Neden vermişti ki böyle bir emri?
Geleneksel kısır bir çember içinde kokuşup kalınmaması için mi?
* * *
Yıllar önce:
- Bir gün bizim köylerde de tenis oynanacak, diye yazmıştım.
Böyle bir öngörü hem çok yankılanmış, hem de bir hayli yadırganmıştı.
* * *
Tatil yörelerine dönüşen eski köylerde, çoktan yaygınlaştı tenis kortları.
Ama henüz ömürleri boyunca bir buket çiçek bile almamış olan kadıncıkların, elbet bir fotoğrafları bile yok tenis raketleriyle.

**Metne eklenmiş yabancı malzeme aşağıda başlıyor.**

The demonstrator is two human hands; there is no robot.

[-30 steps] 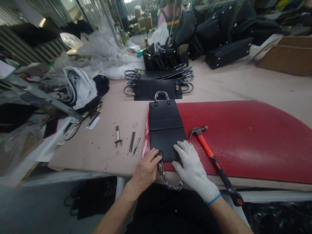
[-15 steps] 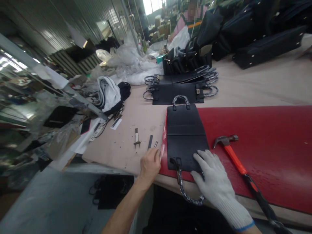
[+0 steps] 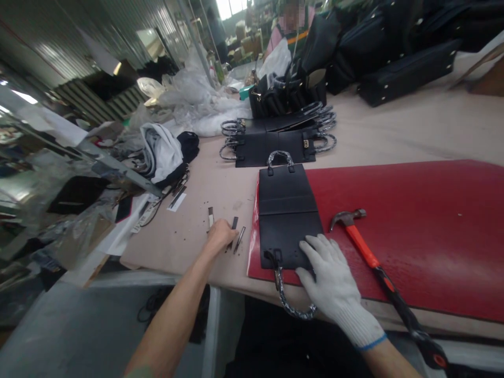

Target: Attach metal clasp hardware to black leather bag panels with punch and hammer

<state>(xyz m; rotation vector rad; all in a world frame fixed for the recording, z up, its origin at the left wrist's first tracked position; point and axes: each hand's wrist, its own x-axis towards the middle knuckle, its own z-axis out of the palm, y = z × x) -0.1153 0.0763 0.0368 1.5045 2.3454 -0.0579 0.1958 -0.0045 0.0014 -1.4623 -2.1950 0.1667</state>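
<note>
A flat black bag panel (image 3: 286,210) with a braided handle at each end lies on a red mat (image 3: 413,231). My right hand (image 3: 328,273), in a white knit glove, rests flat with fingers spread on the panel's near end, beside the near handle (image 3: 289,299). My bare left hand (image 3: 220,233) reaches left onto the beige table, fingers curled over small metal tools (image 3: 236,239) lying there. Whether it grips one I cannot tell.
An orange-handled hammer (image 3: 370,257) lies on the red mat right of my gloved hand. A stack of black panels with handles (image 3: 275,142) sits beyond. Cloth, plastic bags and clutter (image 3: 165,147) fill the left; black bags (image 3: 405,73) and a person stand at the back.
My left hand left the panel's near handle and moved left onto the small metal tools. The gloved right hand stays on the panel. The view swung left.
</note>
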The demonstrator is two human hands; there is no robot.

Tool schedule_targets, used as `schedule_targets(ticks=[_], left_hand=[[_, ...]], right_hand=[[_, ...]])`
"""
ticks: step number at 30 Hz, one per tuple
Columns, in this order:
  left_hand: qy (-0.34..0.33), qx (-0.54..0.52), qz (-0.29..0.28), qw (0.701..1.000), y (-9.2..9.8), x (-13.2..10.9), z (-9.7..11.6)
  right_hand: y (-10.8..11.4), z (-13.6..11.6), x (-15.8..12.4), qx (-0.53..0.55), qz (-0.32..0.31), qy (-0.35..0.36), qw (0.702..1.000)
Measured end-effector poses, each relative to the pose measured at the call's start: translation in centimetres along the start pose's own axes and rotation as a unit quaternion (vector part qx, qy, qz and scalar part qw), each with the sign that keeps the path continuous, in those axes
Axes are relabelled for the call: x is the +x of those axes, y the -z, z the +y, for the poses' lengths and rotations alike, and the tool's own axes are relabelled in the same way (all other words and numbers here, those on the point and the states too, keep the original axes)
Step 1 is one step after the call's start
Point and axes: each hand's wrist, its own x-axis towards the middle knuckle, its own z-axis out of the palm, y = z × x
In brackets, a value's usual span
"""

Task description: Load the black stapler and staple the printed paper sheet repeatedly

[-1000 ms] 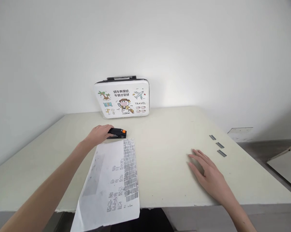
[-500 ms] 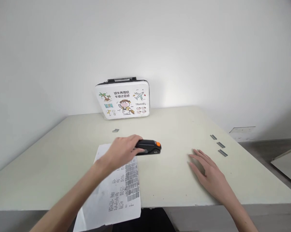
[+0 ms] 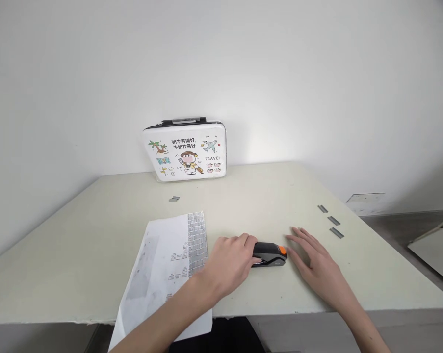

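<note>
My left hand (image 3: 233, 262) is wrapped round the rear part of a black and grey stapler (image 3: 272, 254) with an orange tip, which points to the right, low over or on the table; I cannot tell which. The palm hides its back end. Close to the orange end, my right hand (image 3: 315, 264) rests on the table with fingers spread and nothing in them. Printed paper (image 3: 153, 274), with a dense strip of staples or dark print along its right edge, lies under my left forearm and hangs past the table's front edge.
Several strips of staples lie about: three at the right, one being this staple strip (image 3: 336, 233), and a small group of staple strips (image 3: 174, 198) at the back left. A white cartoon-printed case (image 3: 186, 154) stands against the wall on the pale table (image 3: 59, 255).
My left hand has carried the stapler to the right and toward me, off the paper and near my right hand. More of the paper shows. My right hand has hardly moved.
</note>
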Motion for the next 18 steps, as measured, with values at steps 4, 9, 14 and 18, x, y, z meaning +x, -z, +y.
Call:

Ama onların kız torunları, yahut torunlarının kız çocukları...
Tenis raketli fotoğraflar, çoğalacak onların arasında da...
* * *
Güneydoğu sınırlarımızın garipliği ve dandikliği nihayet geldi işte gündeme...
Bir süre sonra "istiklal Mahkemeleri"yle ilgili karar ve belgeler de gelir gündeme; Prens Sabahattin'in "adem-i merkeziyetçi" görüşleri de; "Celalî baş kaldırıları"nın dökümleriyle nedenleri de...
* * *
Bu arada, özellikle kent ve kentleşmeye başlayan eski köylerde çiçekçi dükkânlarıyla, kaldırım çiçekçileri de arttıkça artmakta...
* * *
Acaba ilk çiçekçi dükkânı ne zaman açılmıştı istanbul'da?
Çiçekçi dükkânlarının tarihi üstüne yapılacak bir belgesel, çok pencereler açacaktır "çağdaşlaşma çabaları"nın, "suyuna tirit"likten ne kadar kurtulup, kurtulmadığına...
* * *
Ve kadınların, "kadınlar olmasaydı öksüz kalırdı şiirlerim" diyen şairin mısralarından sıyrılarak; toplumun çağdaşlık bayrağında, hödüklüğü eriten bir maya olmaya ne kadar başladığına...
* * *
Ah keşke yaşayan bütün kadınlara birer buket çiçek gönderebilseydim; kendim de dahil, erkeklerin bir türlü onlara layık bir düzeye gelemediğini belirten bir kart da iliştirerek...
* * *
Enseyi karartmayın.
Yarım yüz yıl geçmeden, aldıkları bir buket çiçeği vazolarına yerleştiren kadınların da, tenis oynamaya başlamışların da sayısı o kadar artacak ki...
Şayet bizim kuşağın babaanneleri onları görebilse, kesinlikle bir kez daha yutarlardı küçük dillerini...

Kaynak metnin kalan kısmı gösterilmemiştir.